PROVIDED RECORDS:

══════════════════════════════

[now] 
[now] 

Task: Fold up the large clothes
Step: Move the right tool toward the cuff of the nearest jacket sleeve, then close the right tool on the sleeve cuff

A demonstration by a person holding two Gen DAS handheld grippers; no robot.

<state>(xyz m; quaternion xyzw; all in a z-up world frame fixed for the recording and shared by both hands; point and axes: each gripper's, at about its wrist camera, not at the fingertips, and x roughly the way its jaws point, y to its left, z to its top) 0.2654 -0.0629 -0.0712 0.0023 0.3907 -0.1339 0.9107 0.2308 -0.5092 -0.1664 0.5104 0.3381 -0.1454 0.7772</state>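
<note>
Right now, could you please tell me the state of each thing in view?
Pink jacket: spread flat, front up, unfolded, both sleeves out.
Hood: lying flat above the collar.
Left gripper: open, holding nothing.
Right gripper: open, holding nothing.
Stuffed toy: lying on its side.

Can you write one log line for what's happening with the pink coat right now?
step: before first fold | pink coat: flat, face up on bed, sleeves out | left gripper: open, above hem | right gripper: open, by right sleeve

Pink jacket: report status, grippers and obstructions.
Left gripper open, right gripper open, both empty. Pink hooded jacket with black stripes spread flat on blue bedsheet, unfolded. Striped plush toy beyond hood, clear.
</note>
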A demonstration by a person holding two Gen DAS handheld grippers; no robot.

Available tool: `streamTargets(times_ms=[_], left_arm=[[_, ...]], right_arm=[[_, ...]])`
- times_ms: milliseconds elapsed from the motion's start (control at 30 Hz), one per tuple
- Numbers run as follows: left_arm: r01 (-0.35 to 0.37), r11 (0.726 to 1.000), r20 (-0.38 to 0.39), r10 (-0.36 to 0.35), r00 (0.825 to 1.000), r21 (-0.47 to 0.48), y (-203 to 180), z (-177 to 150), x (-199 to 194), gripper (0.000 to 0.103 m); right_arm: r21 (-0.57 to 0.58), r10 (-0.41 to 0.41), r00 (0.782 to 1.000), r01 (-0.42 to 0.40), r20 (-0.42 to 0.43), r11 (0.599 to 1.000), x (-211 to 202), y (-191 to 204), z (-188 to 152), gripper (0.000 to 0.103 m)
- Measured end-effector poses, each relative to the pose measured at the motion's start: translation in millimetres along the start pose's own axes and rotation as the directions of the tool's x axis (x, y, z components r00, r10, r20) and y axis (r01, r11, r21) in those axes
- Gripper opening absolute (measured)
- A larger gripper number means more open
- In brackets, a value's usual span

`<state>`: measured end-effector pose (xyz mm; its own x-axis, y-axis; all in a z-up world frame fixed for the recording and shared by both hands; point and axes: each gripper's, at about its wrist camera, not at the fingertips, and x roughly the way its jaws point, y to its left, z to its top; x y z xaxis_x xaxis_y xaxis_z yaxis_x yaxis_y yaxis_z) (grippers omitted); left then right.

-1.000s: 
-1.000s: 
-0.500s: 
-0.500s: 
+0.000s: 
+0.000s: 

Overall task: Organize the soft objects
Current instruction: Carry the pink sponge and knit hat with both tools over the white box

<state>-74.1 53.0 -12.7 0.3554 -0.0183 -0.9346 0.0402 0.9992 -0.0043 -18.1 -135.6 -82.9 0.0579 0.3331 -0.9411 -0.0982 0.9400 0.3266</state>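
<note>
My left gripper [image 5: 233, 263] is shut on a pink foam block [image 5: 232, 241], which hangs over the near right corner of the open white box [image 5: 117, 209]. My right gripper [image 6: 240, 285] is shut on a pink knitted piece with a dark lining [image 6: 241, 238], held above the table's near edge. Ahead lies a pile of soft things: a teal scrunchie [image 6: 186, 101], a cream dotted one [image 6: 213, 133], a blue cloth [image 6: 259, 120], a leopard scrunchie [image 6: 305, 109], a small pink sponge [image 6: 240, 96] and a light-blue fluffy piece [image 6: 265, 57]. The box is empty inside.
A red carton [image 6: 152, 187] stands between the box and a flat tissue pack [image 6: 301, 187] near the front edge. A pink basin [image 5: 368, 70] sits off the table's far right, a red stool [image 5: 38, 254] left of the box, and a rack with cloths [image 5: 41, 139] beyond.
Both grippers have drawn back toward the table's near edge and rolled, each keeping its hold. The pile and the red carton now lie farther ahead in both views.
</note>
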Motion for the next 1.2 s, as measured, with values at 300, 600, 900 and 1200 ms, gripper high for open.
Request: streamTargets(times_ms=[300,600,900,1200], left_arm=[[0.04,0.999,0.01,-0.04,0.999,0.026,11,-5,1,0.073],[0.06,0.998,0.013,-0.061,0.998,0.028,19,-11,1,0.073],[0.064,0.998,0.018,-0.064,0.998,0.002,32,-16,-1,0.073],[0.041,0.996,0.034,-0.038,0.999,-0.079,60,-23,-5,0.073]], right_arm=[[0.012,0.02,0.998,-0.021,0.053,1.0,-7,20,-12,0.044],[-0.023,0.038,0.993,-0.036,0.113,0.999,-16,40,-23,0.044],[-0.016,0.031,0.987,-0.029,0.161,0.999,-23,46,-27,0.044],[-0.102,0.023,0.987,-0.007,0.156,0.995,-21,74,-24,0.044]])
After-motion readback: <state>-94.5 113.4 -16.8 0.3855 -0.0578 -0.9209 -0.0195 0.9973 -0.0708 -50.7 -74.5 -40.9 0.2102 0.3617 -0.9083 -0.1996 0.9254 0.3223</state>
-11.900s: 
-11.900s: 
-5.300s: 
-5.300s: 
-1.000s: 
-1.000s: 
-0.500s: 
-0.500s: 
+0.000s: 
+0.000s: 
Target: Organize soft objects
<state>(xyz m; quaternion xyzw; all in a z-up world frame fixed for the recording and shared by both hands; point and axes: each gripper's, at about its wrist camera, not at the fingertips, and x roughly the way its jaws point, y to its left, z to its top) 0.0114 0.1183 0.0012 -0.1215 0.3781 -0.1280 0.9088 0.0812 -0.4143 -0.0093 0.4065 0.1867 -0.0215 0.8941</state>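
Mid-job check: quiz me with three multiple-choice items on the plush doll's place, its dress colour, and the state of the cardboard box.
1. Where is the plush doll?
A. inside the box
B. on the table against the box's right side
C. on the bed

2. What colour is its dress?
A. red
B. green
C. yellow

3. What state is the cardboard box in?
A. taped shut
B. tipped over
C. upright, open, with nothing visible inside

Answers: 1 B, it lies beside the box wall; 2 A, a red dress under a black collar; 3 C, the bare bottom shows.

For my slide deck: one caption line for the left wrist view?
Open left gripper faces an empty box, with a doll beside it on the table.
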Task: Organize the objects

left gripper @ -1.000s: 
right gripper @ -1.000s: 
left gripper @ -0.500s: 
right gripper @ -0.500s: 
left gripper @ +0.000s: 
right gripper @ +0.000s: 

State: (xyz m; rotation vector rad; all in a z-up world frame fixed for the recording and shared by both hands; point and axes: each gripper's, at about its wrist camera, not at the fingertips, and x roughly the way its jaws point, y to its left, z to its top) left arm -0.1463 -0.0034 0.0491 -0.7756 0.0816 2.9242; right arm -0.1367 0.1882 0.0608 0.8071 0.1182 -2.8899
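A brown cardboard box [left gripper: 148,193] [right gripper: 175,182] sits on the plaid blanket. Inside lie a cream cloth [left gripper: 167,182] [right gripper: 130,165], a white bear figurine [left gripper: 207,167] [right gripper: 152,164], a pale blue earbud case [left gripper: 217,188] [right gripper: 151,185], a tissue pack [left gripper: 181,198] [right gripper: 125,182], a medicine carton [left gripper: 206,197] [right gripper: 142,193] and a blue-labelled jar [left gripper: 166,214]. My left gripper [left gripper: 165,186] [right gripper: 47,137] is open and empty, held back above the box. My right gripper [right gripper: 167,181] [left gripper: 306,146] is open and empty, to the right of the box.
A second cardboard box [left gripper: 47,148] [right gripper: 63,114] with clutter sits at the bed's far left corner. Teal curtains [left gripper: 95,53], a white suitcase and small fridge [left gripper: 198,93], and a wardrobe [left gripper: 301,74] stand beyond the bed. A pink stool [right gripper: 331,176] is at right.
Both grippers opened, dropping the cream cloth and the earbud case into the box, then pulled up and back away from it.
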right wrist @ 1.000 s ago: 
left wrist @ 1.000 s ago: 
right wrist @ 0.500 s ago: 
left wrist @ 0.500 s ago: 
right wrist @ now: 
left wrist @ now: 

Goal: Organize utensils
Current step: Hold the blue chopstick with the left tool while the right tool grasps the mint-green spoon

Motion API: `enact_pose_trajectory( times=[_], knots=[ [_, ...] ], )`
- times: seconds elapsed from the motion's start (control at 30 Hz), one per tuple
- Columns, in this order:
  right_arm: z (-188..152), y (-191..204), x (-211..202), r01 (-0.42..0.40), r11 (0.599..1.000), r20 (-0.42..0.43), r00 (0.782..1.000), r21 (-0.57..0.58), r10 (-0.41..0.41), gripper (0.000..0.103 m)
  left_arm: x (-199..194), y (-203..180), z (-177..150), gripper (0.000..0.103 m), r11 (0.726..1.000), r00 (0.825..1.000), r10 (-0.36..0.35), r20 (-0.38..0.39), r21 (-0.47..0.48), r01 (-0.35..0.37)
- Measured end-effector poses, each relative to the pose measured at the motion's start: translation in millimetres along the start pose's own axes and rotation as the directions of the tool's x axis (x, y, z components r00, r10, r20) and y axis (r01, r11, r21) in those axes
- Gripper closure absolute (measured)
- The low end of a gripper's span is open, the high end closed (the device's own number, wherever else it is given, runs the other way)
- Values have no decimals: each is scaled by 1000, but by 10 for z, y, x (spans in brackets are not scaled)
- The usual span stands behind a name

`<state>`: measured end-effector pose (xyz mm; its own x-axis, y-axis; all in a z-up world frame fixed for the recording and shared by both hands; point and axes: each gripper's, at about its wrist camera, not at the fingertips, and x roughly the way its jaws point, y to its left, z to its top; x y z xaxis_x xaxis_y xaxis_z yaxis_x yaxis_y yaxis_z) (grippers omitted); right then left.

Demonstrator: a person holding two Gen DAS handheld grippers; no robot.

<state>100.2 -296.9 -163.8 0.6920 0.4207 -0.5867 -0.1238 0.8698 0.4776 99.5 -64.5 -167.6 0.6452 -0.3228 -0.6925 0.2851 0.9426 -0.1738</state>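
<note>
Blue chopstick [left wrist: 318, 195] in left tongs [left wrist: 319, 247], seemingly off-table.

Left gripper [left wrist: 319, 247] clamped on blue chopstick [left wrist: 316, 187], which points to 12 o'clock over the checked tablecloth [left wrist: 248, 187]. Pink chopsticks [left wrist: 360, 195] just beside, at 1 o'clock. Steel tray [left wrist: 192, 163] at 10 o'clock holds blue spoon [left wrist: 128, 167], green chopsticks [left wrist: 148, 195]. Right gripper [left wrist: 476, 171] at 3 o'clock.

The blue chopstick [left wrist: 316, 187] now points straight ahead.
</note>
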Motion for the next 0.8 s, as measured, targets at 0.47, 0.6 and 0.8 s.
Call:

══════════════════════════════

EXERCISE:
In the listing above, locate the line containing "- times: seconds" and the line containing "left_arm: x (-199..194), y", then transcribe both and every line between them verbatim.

SOLUTION TO THIS EXERCISE:
- times: seconds elapsed from the motion's start (control at 30 Hz), one per tuple
- Columns, in this order:
  right_arm: z (-188..152), y (-191..204), x (-211..202), r01 (-0.42..0.40), r11 (0.599..1.000), r20 (-0.42..0.43), r00 (0.782..1.000), r21 (-0.57..0.58), r10 (-0.41..0.41), gripper (0.000..0.103 m)
  left_arm: x (-199..194), y (-203..180), z (-177..150), gripper (0.000..0.103 m), r11 (0.726..1.000), r00 (0.825..1.000), r10 (-0.36..0.35), r20 (-0.38..0.39), r21 (-0.47..0.48), r01 (-0.35..0.37)

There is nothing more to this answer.